Hypotonicity-induced ATP release is potentiated by intracellular Ca2+ and cyclic AMP in cultured human bronchial cells

We have examined the cultured human bronchial epithelial cells (16HBE) to learn if changes in Cl(-) concentration or osmolality stimulate the cells to release ATP and to determine whether its release is cyclic AMP (cAMP)- and/or Ca(2+)-dependent by using the luciferin-luciferase luminometric assay. In a control solution (290 mosmol kg H(2)O(-1)), the external ATP concentration and the rate of ATP release were 0.52 +/- 0.20 nM and 0.036 +/- 0.034 pmol min(-1), respectively. Upon hypotonicity (205 mosmol kg H(2)O(-1)), they increased to 7.0 +/- 1.3 nM and 3.1 +/- 0.6 pmol min(-1), respectively, at 6 min, then decreased. At the peak, the rate of ATP release is estimated to be 6.2x10(4) ATP molecules s(-1) per cell. An accumulation of the released ATP for the initial 10 min increased significantly (p < 0.005) by 71.5% in the presence of forskolin (10 microM), adenylyl cyclase activator, however, it was abolished (p < 0.001) by pretreatment with BAPTA-AM (25 microM), a membrane permeable Ca(2+) chelator. On the other hand, neither low Cl(2-) (75 mM, isotonic) nor hypertonicity (+NaCl or +mannitol, 500 mosmol kg H(2)O(-1)) could significantly increase the ATP release. Further, forskolin or ionomycin (a Ca(2+) ionophore) or, both, failed to stimulate ATP release under the isotonic condition.
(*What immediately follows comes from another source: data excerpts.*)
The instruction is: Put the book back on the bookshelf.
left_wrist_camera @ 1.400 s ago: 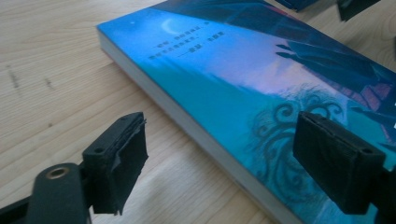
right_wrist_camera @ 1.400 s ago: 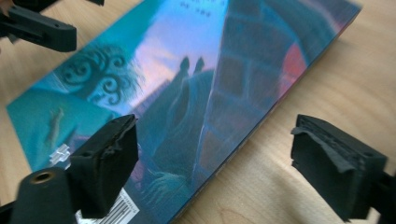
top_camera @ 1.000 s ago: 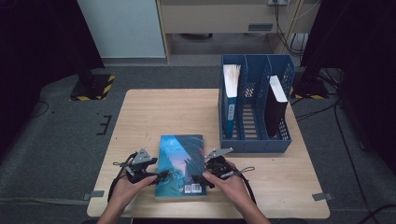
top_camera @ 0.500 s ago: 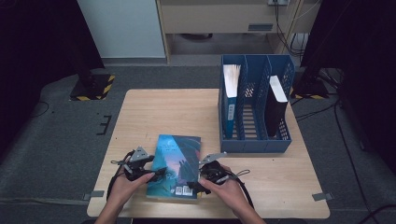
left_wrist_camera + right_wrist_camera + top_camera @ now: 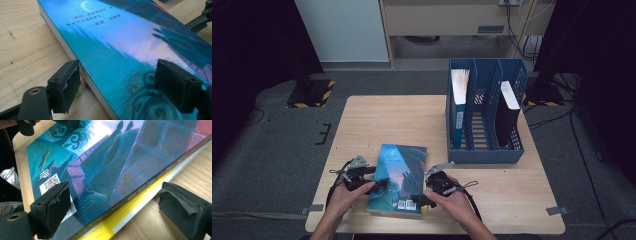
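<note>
A paperback book point(image 5: 398, 172) with a blue-green cover lies flat near the table's front edge. My left gripper point(image 5: 379, 186) straddles its left page edge. In the left gripper view one pad point(image 5: 66, 83) touches the page edge on the table side, the other pad point(image 5: 176, 83) hangs over the cover point(image 5: 120, 45), and these jaws have eased a little wider. My right gripper point(image 5: 422, 200) straddles the yellow spine edge point(image 5: 130, 220); its jaws have just been opening. One of its pads point(image 5: 51, 206) is over the barcode corner, the other point(image 5: 185, 211) stands clear of the spine.
A blue file rack point(image 5: 484, 150) stands at the table's right rear, holding a blue-spined volume point(image 5: 458, 100) and a black one point(image 5: 507, 110). Bare wood point(image 5: 387, 120) lies behind the book. The table's front edge runs just below both hands.
The book has slid and turned slightly to the left under both grippers. Both hands stay at its front corners.
</note>
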The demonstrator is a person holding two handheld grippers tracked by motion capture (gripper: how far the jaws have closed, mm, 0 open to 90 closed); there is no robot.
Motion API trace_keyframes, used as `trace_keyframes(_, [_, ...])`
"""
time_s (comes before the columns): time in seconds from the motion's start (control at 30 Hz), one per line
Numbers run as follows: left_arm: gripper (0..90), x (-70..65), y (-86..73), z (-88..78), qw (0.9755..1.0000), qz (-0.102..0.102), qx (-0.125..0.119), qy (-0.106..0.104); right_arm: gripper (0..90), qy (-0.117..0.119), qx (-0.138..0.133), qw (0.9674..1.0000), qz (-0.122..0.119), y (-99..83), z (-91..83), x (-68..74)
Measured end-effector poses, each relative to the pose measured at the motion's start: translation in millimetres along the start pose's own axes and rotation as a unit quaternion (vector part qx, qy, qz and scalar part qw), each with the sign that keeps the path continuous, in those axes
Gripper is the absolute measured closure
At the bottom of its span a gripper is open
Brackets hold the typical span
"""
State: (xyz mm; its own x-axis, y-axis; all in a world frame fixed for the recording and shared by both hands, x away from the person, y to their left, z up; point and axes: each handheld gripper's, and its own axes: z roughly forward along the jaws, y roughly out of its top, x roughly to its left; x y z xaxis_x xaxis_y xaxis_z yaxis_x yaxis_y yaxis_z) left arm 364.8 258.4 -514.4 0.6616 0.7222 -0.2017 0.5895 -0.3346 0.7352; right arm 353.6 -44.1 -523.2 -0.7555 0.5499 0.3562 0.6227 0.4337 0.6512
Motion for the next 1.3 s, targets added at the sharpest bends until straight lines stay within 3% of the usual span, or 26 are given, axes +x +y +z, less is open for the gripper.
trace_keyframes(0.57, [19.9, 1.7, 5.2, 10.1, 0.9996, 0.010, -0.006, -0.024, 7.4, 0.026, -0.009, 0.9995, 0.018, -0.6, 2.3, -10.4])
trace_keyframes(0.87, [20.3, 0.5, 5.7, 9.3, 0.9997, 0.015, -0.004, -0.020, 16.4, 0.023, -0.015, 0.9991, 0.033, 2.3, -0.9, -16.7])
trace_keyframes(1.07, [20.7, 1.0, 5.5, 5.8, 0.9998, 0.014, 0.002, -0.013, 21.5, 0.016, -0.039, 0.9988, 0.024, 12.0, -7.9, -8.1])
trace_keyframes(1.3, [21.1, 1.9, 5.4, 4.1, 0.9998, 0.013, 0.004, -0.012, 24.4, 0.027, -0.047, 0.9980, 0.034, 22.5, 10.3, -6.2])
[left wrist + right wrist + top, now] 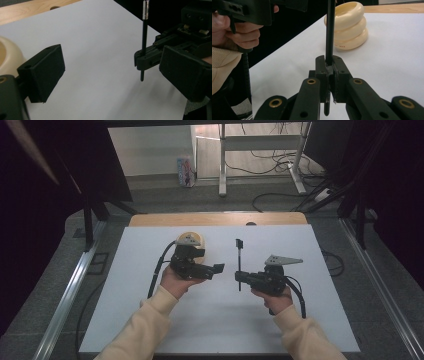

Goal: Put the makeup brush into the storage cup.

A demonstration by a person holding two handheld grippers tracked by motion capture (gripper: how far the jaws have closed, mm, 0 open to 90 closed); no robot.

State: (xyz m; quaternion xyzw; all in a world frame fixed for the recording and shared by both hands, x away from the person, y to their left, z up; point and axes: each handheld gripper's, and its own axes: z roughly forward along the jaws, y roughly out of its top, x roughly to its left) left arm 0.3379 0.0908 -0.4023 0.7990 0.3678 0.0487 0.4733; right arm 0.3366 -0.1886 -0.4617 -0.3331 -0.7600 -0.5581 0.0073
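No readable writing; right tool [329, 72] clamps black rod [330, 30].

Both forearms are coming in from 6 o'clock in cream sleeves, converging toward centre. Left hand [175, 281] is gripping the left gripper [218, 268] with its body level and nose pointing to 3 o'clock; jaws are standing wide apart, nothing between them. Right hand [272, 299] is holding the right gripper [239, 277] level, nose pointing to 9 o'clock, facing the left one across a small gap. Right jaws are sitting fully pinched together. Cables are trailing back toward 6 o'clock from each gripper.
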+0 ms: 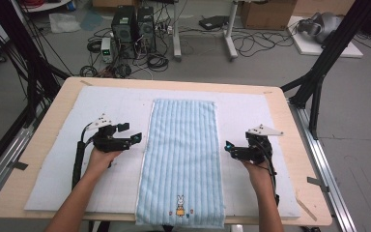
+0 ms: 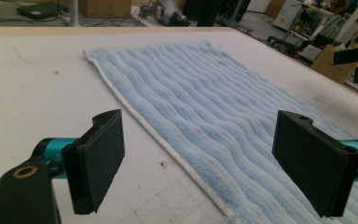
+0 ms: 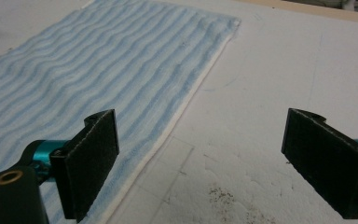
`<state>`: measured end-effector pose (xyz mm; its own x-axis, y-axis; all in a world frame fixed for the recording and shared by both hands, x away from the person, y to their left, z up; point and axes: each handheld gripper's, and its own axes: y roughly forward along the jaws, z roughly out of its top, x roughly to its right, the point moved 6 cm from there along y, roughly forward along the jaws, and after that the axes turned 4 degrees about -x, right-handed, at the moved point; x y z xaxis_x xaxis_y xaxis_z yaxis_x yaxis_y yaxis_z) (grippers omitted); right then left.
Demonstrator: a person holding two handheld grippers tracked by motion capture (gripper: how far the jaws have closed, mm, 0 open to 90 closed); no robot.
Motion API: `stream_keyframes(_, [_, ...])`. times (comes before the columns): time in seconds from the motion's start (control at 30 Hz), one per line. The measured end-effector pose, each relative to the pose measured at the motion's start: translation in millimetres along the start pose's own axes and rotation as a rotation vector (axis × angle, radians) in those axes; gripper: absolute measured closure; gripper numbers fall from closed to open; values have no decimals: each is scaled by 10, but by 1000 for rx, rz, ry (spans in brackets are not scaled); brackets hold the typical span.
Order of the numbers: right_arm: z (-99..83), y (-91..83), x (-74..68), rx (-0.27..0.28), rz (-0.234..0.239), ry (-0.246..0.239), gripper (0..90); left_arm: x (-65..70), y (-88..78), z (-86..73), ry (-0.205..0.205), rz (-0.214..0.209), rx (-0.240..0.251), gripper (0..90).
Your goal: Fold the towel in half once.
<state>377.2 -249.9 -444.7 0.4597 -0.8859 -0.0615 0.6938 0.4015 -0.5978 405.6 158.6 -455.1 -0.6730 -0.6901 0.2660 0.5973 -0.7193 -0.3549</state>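
A light blue striped towel (image 1: 181,159) lies flat and lengthwise down the middle of the table, with a small rabbit picture (image 1: 180,206) near its front end. My left gripper (image 1: 136,137) is held open just off the towel's left edge, its jaws wide apart over that edge (image 2: 168,144). My right gripper (image 1: 228,147) is open beside the towel's right edge (image 3: 177,116), its jaws apart with nothing between them. The towel (image 2: 200,93) (image 3: 98,70) runs away from both cameras.
A white mat (image 1: 53,169) covers most of the wooden table (image 1: 29,159). Behind the table the floor holds computer towers (image 1: 134,26), tangled cables and cardboard boxes. Black frame posts (image 1: 319,72) stand at the table's right and left sides.
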Motion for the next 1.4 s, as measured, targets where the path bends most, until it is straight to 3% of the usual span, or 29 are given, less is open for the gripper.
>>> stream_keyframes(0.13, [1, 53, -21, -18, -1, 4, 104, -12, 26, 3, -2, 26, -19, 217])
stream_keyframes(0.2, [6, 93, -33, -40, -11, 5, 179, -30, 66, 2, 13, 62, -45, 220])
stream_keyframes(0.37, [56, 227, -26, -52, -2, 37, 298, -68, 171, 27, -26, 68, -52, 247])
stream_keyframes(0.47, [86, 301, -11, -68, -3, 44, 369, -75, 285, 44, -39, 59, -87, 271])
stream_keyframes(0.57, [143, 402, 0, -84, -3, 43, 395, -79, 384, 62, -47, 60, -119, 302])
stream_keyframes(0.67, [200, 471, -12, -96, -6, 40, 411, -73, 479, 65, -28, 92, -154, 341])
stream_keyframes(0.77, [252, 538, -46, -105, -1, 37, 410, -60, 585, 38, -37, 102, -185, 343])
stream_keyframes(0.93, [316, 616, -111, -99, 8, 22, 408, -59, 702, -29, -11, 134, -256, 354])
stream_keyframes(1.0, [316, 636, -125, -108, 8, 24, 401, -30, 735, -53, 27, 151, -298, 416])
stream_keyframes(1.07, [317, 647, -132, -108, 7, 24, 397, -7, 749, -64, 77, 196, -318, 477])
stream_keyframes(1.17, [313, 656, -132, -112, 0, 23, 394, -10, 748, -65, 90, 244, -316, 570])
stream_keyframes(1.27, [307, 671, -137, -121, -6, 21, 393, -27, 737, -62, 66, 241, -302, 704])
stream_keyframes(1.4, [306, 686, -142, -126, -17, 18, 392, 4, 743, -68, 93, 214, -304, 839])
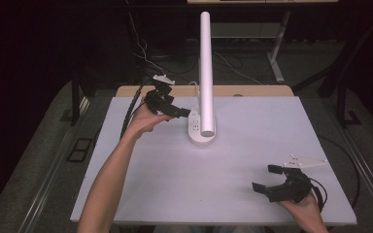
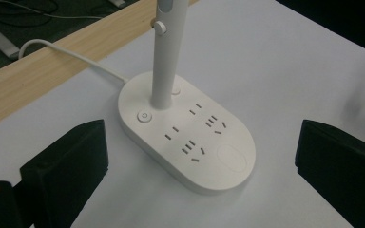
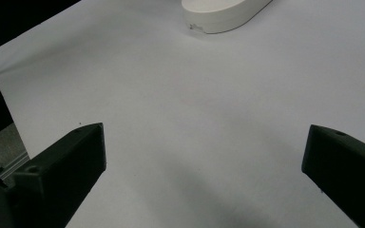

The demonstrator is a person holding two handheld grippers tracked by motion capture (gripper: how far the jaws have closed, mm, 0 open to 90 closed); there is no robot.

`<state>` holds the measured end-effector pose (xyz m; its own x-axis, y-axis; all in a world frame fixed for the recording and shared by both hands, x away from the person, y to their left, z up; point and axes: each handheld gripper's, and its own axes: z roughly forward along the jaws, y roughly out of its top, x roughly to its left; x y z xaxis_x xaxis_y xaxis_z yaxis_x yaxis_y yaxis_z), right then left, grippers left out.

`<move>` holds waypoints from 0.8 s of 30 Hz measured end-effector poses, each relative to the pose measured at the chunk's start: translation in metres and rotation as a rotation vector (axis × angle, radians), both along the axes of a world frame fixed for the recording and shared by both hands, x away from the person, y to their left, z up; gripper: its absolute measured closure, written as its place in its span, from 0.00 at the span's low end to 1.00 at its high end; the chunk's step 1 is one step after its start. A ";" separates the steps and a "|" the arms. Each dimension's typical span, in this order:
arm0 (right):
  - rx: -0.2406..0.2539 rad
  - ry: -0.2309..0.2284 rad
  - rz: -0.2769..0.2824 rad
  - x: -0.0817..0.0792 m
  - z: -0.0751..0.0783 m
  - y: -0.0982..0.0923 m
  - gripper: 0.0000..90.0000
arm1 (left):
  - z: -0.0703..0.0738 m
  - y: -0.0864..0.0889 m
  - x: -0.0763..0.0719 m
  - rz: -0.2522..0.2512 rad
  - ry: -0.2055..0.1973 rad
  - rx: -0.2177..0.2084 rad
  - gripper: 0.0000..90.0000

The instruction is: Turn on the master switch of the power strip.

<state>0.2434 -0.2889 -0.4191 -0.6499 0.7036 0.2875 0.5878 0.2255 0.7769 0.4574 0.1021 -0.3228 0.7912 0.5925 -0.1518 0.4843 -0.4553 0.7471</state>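
My left gripper hangs with its blocky matte-black jaws spread wide and empty, just beside the lamp base at the desk's far centre, about twelve o'clock from me. In the left gripper view the jaws frame that base: a smooth white plastic oval with rounded edges, several groups of socket slots in its top, a small round power button at its ten o'clock, and a faint oval pad toward its near end. A round white stem rises from it, and a white cord runs off over the pale wooden desk edge.

The high view adds the long white tube of the lamp head reaching toward me over the base.

My right gripper is likewise parted and empty, low over the desk near four o'clock, well apart from the lamp. Its own view gives the matte white desk surface and the base's rounded end at twelve o'clock.
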 end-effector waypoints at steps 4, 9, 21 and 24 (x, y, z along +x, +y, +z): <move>-0.002 -0.005 0.003 0.000 0.000 0.000 0.00 | -0.002 -0.006 0.007 0.000 0.001 0.016 0.04; 0.000 -0.014 0.003 0.000 0.000 -0.001 0.00 | -0.005 -0.015 0.012 0.005 -0.008 0.023 0.06; 0.001 -0.007 0.002 0.001 0.000 -0.001 0.00 | -0.020 -0.020 0.027 0.045 -0.012 0.010 0.18; 0.002 -0.007 0.002 0.001 0.000 -0.001 0.00 | -0.023 -0.020 0.031 0.066 -0.008 -0.004 0.25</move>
<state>0.2443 -0.2901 -0.4188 -0.6536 0.7014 0.2842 0.5819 0.2256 0.7814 0.4888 0.0823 -0.3460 0.7516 0.6427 -0.1481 0.5073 -0.4198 0.7526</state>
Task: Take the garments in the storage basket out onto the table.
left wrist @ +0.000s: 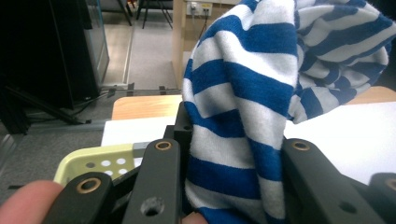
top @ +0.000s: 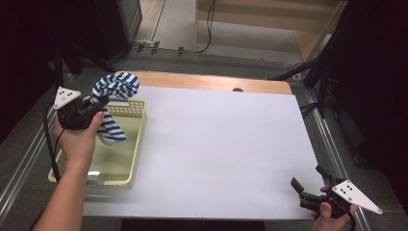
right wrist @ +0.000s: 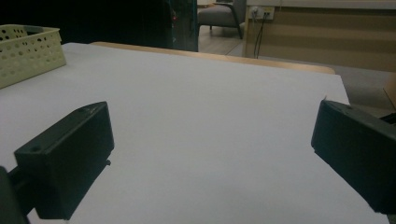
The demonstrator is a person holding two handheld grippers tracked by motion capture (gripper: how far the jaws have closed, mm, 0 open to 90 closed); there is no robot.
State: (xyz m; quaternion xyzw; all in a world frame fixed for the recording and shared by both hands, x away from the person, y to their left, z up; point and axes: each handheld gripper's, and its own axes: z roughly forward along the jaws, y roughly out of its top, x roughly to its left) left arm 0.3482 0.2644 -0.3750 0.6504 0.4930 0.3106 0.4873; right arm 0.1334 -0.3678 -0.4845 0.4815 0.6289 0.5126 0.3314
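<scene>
A blue-and-white striped cloth [top: 113, 96] hangs bunched above the pale yellow basket [top: 131, 159] at the table's left. My left gripper [top: 98, 103] is shut on it, held up over the basket. In the left gripper view the striped cloth [left wrist: 243, 107] is pinched between the two black jaws and billows above them, with the basket [left wrist: 88, 161] rim below. My right gripper [top: 308, 185] rests near the table's front right corner, open with nothing between its jaws; in the right gripper view its gap [right wrist: 210, 154] looks out over the bare white sheet.
A white sheet [top: 216, 144] covers most of the table, with a strip of wood [top: 211, 82] along the far edge. The perforated basket [right wrist: 28, 51] stands far left in the right gripper view. Dark stands and cables line the floor behind.
</scene>
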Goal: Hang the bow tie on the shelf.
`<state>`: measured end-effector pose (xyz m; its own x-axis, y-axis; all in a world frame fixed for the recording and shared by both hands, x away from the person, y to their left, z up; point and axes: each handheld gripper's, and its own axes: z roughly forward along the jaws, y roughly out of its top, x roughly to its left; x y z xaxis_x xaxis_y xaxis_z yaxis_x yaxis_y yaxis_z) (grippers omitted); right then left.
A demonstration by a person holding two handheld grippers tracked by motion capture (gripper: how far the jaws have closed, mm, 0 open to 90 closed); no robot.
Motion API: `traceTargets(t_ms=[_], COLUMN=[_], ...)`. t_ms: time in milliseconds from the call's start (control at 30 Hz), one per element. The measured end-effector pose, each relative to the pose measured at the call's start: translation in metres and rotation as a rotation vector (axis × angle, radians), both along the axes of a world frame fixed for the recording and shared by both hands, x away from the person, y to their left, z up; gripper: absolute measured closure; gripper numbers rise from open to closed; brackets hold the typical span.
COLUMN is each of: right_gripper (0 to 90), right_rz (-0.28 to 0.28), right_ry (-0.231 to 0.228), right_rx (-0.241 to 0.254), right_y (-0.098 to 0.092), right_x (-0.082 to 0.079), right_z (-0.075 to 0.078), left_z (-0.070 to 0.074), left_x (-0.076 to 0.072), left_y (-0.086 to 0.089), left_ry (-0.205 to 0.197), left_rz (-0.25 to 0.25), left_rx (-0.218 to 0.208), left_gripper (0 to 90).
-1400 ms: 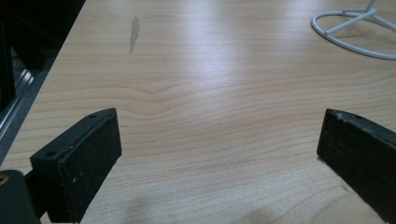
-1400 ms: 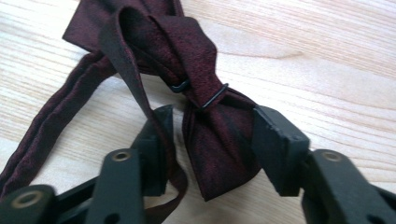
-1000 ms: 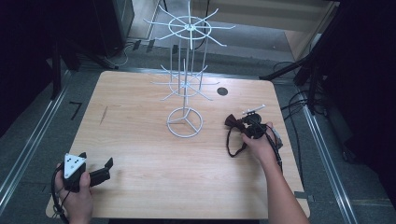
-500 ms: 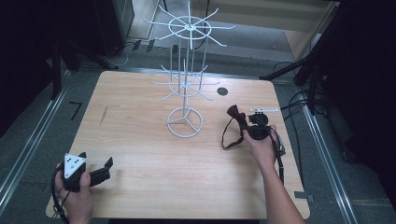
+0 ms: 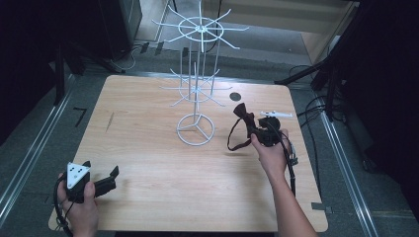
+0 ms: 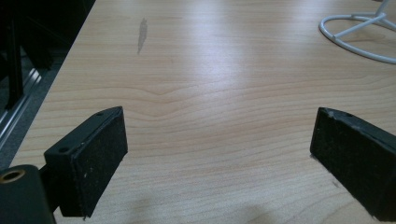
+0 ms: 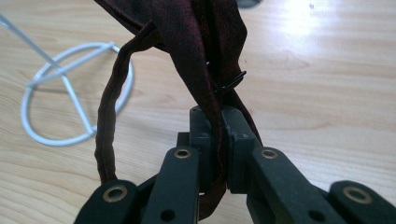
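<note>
Over the right half of the table: right gripper clenching on a dark maroon bow tie, lifting it clear of the wooden table.
Grip: jaws pinching the fabric tight between the pads, seen close in the right gripper view; knot and wings standing above the jaws.
Strap: hanging as a loose loop off the near-left side of the gripper, dangling just above the tabletop.
Clasp: small black metal hook showing at the edge of the fabric.
Key relation: white wire display rack standing up and to the left of the bow tie; nearest prong tips pointing toward it, close by, with the ring base below.
Long axis: tie and strap running roughly from gripper toward the rack, loop opening facing the prongs only partly, judging from above.
Nearer hand: right, by far; left gripper resting at the near left corner, jaws spread wide with nothing between them, well apart from the rack.
Open room: bare wood between rack and tie, allowing a straight approach.
Edges: right table edge near the right hand; a small white object lying just beyond the gripper.
Risk, as a guess: loop snagging on a lower prong.
</note>
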<state>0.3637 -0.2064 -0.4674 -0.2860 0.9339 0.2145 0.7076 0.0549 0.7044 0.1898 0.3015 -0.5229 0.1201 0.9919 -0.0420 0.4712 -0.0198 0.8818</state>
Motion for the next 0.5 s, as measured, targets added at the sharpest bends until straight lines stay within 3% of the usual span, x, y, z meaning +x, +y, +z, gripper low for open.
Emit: traceTargets(t_ms=[300, 367, 500], right_gripper=[85.5, 85.5, 85.5], right_rz=[0.035, 0.045, 0.049], right_ry=[-0.04, -0.046, -0.058], right_rx=[0.049, 0.082, 0.084], right_y=[0.011, 0.013, 0.015], right_x=[-0.006, -0.007, -0.009], right_z=[0.02, 0.025, 0.031], left_z=[0.0, 0.0, 0.0], left_x=[0.0, 0.0, 0.0], left_y=[0.0, 0.0, 0.001], left_ry=[-0.001, 0.0, 0.001], left_rz=[0.004, 0.005, 0.005], left_rx=[-0.009, -0.009, -0.011], left_gripper=[4.6, 4.6, 4.6])
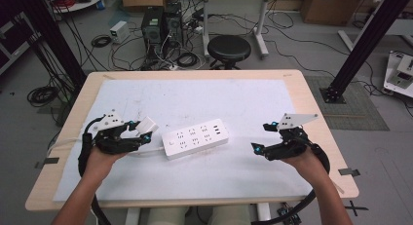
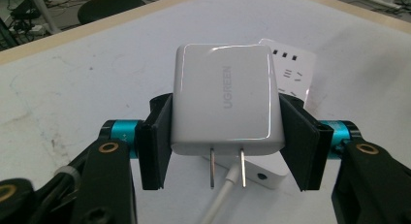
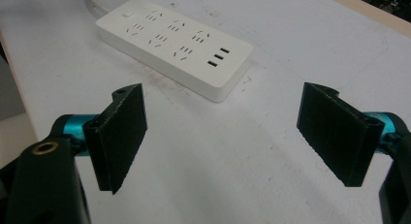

In conclusion, first, hypertonicity and changes in Cl(-) concentrations are not effective signals for the ATP release; second, hypotonicity-induced ATP release is potentiated by the level of intracellular Ca(2+) and cAMP; and third, a biphasic increase in ATP release and its low rate at the peak support the hypothesis that ATP is released through a non-conducting pathway model, such as exocytosis, or through a volume-dependent, ATP-conductive anion channel.